Eigen 和 Numpy -> 将矩阵从 Python 传递给 C++

Eigen and Numpy -> Passing Matrices from Python to C++

我正在做一个模拟项目,我正在尝试找出在 Python 和 C++ 之间传递矩阵的最佳方法。我正在使用 Python 的 NumPy 和 C++ 的 Eigen 库,并且我正在使用 PyBind11 让它们相互通信。

在我的代码中(见下文),我首先在 Python 脚本中使用 NumPy 创建一些数组,然后将这些作为参数传递给 C++ class 的构造函数,我调用rmodule,这实际上将成为我模拟的数值引擎。我想要我的 C++ class 的一个实例将这些 NumPy 数组作为对象属性(这样它们可以很容易地被引用),但我想知道最好的方法是什么。

如果我只是进行从 NumPy 数组到 Eigen 矩阵的类型转换,PyBind 将不得不将所有数据复制到 C++ 程序。虽然这看起来开销很大,但我觉得如果与我对矩阵进行的计算相比复制速度更快的话,这样就可以了。

我的另一个选择是只将对 NumPy 数组的引用传递到我的 C++ 实例。这样一来,数据就不会在 Python 和 C++ 之间来回复制——数据将由 Python 拥有并由 C++ class 引用。我认为这可能会提高性能。但是,我不确定这样做是否会 运行 遇到麻烦 - 我是否必须以某种方式解决 GIL 问题?我还应该记住哪些其他事项如果这是更好的方法?

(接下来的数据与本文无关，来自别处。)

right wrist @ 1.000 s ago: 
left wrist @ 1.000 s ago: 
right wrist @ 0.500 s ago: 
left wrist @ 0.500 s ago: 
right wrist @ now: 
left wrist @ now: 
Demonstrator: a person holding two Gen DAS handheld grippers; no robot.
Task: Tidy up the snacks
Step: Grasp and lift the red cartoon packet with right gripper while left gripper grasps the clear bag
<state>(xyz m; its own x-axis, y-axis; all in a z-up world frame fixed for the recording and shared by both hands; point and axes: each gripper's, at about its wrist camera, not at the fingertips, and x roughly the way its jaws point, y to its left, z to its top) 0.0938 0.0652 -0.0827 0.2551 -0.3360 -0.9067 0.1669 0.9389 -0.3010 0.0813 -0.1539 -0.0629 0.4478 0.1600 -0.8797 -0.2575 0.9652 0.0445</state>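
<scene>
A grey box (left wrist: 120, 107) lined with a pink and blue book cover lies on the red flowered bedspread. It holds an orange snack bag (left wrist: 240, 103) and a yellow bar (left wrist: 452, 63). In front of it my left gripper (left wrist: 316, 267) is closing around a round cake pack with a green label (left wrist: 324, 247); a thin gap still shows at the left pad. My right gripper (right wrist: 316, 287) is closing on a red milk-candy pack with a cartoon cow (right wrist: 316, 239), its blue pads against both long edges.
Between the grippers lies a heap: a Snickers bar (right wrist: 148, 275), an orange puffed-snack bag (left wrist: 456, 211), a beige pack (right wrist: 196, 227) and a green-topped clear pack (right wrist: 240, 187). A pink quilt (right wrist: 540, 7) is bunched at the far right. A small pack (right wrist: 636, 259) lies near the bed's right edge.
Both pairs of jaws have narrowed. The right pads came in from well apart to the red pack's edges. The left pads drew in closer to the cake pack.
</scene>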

TLDR: 我使用 Python 文件 I/O 和 C++ 进行计算。我应该在 Python 和 C++ 之间来回复制数据,还是只让数据在 Python 的所有权下并将对该数据的引用传递给 C++?

非常感谢任何帮助和建议。


C++代码:

#include <pybind11/pybind11.h>
#include <random>
#include <iostream>
#include "Eigen/Dense"

#define R = 8.134 // Universal Gas Constant (J mol^-1 ºK^-1)

namespace py = pybind11;

using namespace Eigen;

class rmodule {
    /** Encapsulated time-stepping logic that
        can be easily constructed and referenced
        by the Python interpreter.

        :attributes:
            C   - Concentration Vector
            F   - Standard ΔGº_f of metabolites
            T   - Temperature (ºK)
            S   - Stoichiometric Matrix
         */

    VectorXf C;
    VectorXf F;
    double   T = 0.0;
    MatrixXf S;

public:
    rmodule(VectorXf pyC, MatrixXf pyS, VectorXf pyF, double pyT) {
       /** Copies numpy array data into C++ Eigen classes. */
        C   = pyC;
        S   = pyS;
        F   = pyF;
        T   = pyT;
    }

    ~rmodule(){     // TODO -- Will need to free data structures
        ;
    }
};

PYBIND11_MODULE(reaction, m) {
    m.doc() = "ERT reaction module";    // TODO -- How to bind?

    py::class_<rmodule>(m, "rmodule")
        .def(py::init<>()) // Here is the Problem! What should I do here? Reference or value?
        ;
}

Python代码:

import parser
import react   # react is the name of my binary once I compile
import numpy as np

def main():
    """Program Driver"""

    P = parser.Parser("test1.txt")
    P.ReadData() # Builds numpy arrays

    C = P.GetC()    # Initial Concentrations #
    S = P.GetS()    # Stoichiometric Matrix #
    F = P.GetF()    # Standard ΔGº #

    rmodule = react.rmodule(C, S, F, T=273.15)


if __name__ == "__main__":
    main()

想出了一个折衷方案!我打算将值从 Python 复制到 C++ 一次,然后将对数据的引用从 C++ 复制到 Python.